これまでは、自宅からオフィスまでの近距離を毎日移動するのが「定期券」という名のサブスクであったが、これからはひょっとすると、遠距離の場所間をこれまでの通勤よりは低い頻度で移動する「アドレスホッパー」などと呼ばれる人たち向けに、割安な交通の料金設定が、定期券に代わってに出てくるのかもしれない。これにともなって、通勤手当という概念も変わるだろうし、会社がオフィスを用意する代わりに、ひとりひとりの働き手が自分の労働環境を整備する「オフィス手当」的なものが生まれてくるかもしれないし、現にスタートアップ企業などでは、そうした制度を試行しているところもあるようだ。

もっと進んで、移動手段と住み家をクルマに統合した「バンライフ」に行きついている人たちもいる。

そして、こうした働き方が一般的になればこそ 、VR や AR といった仮想現実のサービスがビジネスに取り入れられていく可能性も一層大きくなるのではないだろうか。


もちろん、長い歴史の間に、定住を基本として組み立てられてきた私たち個人の生活や社会全体が、仮に定住発想から抜けられるとしても、それまでには相当な時間がかかることになるだろうし、そもそもこうした生活の仕方が社会の中で定着するのか、定着したとしても主流になっていくのかどうかは分からない。

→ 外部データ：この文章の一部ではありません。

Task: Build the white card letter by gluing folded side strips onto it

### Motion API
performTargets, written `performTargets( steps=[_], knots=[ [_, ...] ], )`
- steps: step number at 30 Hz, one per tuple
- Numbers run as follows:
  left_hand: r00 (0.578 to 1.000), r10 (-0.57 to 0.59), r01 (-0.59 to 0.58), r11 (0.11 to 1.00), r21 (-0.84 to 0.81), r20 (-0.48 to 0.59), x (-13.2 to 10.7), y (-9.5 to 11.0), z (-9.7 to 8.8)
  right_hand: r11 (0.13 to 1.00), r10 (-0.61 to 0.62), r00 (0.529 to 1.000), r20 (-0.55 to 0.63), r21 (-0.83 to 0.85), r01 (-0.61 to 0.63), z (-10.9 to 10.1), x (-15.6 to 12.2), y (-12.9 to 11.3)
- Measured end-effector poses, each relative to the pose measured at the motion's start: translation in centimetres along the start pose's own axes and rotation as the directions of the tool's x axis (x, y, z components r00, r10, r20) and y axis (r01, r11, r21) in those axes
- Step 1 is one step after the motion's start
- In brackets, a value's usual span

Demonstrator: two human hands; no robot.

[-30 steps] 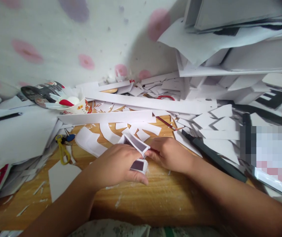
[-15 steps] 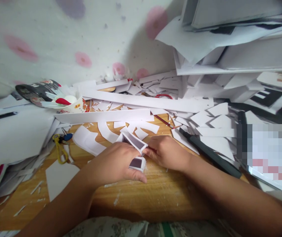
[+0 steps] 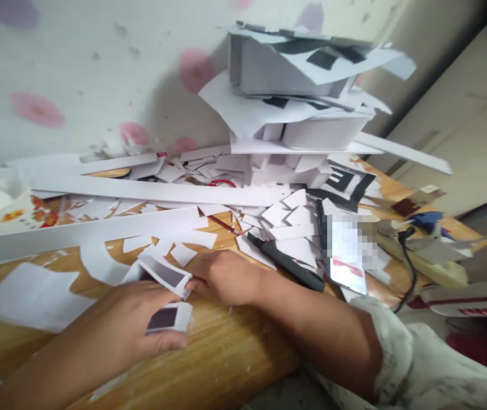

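Note:
A small white card model with dark window openings (image 3: 167, 277) rests on the wooden table (image 3: 226, 353) between my hands. My left hand (image 3: 130, 327) is closed round its lower part, thumb under the bottom window piece (image 3: 166, 318). My right hand (image 3: 224, 277) pinches the model's right corner with closed fingers. White card offcuts lie all round.
Long white card strips (image 3: 98, 228) lie behind the hands. A black utility knife (image 3: 288, 263) and a red pencil (image 3: 222, 223) lie to the right. A tall stack of white card and boxes (image 3: 294, 108) rises at the back. Cables and a blue object (image 3: 422, 222) sit far right.
The view has swung to the right and blurred, showing the table's right end. Both hands keep their hold on the card model, which has hardly moved on the table.

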State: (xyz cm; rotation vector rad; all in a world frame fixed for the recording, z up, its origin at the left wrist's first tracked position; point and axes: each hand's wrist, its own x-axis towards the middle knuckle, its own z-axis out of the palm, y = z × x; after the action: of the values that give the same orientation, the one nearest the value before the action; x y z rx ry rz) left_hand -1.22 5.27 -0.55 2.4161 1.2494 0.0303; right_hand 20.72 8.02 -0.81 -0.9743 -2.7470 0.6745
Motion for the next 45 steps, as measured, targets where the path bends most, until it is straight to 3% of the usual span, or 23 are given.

COVID-19の問題が収束していない現状では、色々な所を移動して移り住むといっても、感染拡大を防ぐために人の移動は基本的には推奨されているとは言い難いし、特に海外に行くことについては、従来のような気軽さで行ける状態には、少なくても現状はまだそうはなっていない。

こうした状況が今後どの程度の期間続くのか、また再び自由に安く色々な場所に行ける状況が復活するのかといったことにもよると思うが、少なくても1か所に長期の滞在をする「ワーケーション」や、もともとは大学の教員に対して与えらえる「サバティカル」のような制度で、短期間の移動を繰り返すのではなく長期にわたって自宅以外の場所に留まりながら仕事をするスタイルが新たに定着するのであれば、感染が収束せず、移動には一定の自己隔離期間が必要であるとしても、現実的な選択肢になるのかもしれない。

そういう働き方・暮らし方をする人が一定のボリュームになるなら、交通機関のビジネスのあり方や、宿泊施設がどのようにビジネスを組み立てるのか、あるいは、住宅はどのような形態であれば良いのか、さらには、都会と郊外あるいは田舎と呼ばれる地域の役割分担についても大きな変動が出てくるだろう。

家族がいたり子供がいたりすれば、現状ではまだ一か所に定住することを前提に組み立てられている教育のシステムなどがあるため、そう簡単にこうしたスタイルに移行することは出来ない。だが、独身の人や結婚していても夫婦2人だけ、といった人たちから始まって、こうした動きは今後広がっていく可能性はあるのだと思う。

そうなれば、ジョバティカルのCEOが目指すような、旅が日常の一部となる人生も、生き方の選択肢の一つとして当たり前に存在するようになるのかもしれない。